Julian awoke in darkness, before remembering the curtain around the arena he slept in. Groaning and rising to his feet, the budding necromancer trudged to the arena opening, swept back the curtain, and stepped out into the common room. Red-tinted light streamed through the windows and highlighted a room full of people just starting to bury themselves in drink.
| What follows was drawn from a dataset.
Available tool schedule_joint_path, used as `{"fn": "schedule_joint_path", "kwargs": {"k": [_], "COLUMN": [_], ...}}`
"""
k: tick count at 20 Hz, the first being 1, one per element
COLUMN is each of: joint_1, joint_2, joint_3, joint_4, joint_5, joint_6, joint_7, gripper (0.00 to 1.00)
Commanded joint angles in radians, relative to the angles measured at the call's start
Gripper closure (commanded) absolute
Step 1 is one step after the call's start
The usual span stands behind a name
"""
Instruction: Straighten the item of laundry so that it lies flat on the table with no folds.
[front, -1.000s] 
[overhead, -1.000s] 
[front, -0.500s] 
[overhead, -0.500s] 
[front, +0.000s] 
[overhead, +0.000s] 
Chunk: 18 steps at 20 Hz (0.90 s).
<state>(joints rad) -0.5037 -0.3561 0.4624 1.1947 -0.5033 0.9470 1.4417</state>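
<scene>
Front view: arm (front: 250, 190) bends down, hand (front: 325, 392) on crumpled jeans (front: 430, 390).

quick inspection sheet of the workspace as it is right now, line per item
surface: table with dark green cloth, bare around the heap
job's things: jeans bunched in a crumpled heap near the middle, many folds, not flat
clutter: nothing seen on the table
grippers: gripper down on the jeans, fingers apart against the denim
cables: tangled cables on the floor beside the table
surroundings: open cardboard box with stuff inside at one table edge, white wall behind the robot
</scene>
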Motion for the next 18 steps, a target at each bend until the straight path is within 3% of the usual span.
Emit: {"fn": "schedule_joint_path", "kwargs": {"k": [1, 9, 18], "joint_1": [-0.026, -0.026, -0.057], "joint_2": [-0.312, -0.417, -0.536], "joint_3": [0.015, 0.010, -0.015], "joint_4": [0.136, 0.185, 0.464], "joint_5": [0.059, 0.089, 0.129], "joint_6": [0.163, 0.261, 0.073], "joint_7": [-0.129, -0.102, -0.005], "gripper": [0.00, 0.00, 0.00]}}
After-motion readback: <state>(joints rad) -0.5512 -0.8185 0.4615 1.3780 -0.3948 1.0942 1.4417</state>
After closing the curtain behind him, Julian walked out into the room proper.
Marge spotted him rather quickly, and held one finger up to him before she finished her current hand of a game that looked similar to poker. He nodded and sat at an empty table for just a minute or two before she settled herself across from him, the chair groaning under her musculature. Before long a drink was in her hand, and she began to speak. “Welcome back, glad you didn’t die. How’d you feel about your first day?”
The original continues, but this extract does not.